*Work instructions:*
Retype, exactly as they stand, the lines from the start of the data to the line that contains "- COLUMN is", both ends included. Leave the pictures out.
>>>
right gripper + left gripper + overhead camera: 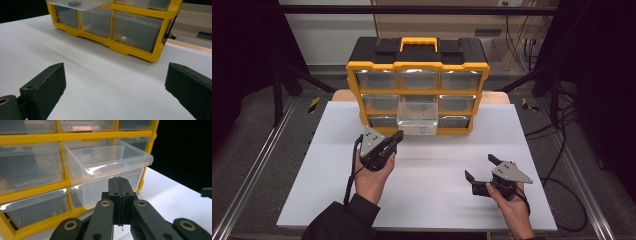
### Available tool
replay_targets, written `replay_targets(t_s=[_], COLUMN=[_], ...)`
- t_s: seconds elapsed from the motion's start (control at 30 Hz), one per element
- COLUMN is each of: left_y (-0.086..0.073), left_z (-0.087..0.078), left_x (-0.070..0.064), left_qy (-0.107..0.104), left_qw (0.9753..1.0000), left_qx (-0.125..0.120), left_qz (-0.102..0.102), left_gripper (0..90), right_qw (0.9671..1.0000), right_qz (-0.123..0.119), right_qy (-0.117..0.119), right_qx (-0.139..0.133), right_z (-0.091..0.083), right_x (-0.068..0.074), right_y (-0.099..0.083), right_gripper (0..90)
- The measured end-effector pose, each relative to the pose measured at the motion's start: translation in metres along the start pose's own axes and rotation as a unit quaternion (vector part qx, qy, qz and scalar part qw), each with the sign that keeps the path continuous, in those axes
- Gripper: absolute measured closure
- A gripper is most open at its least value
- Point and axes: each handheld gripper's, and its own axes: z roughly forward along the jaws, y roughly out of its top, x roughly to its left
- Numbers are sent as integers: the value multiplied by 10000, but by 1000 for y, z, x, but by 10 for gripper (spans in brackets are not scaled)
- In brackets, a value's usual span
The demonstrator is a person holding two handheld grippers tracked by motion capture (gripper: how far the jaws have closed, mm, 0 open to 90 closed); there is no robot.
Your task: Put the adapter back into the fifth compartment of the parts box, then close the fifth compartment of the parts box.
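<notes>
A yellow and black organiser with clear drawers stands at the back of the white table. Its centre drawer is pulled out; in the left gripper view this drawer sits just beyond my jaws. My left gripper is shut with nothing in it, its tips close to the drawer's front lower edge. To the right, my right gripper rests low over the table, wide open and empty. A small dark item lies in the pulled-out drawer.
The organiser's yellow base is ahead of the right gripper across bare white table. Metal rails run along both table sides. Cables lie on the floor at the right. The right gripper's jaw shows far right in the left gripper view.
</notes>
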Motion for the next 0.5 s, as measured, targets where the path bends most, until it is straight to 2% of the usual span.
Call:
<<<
*Result for this task:*
right gripper + left gripper + overhead camera: 
### Available tool
replay_targets, written `replay_targets(t_s=[_], COLUMN=[_], ...)`
- t_s: seconds elapsed from the motion's start (control at 30 Hz), one per element
- COLUMN is each of: left_y (-0.086..0.073), left_z (-0.087..0.078), left_x (-0.070..0.064), left_qy (-0.107..0.104), left_qw (0.9753..1.0000), left_qx (-0.125..0.120), left_qz (-0.102..0.102), left_gripper (0..90), right_qw (0.9671..1.0000), right_qz (-0.123..0.119), right_qy (-0.117..0.119), right_qx (-0.139..0.133), right_z (-0.091..0.083), right_x (-0.068..0.074), right_y (-0.099..0.083), right_gripper (0..90)

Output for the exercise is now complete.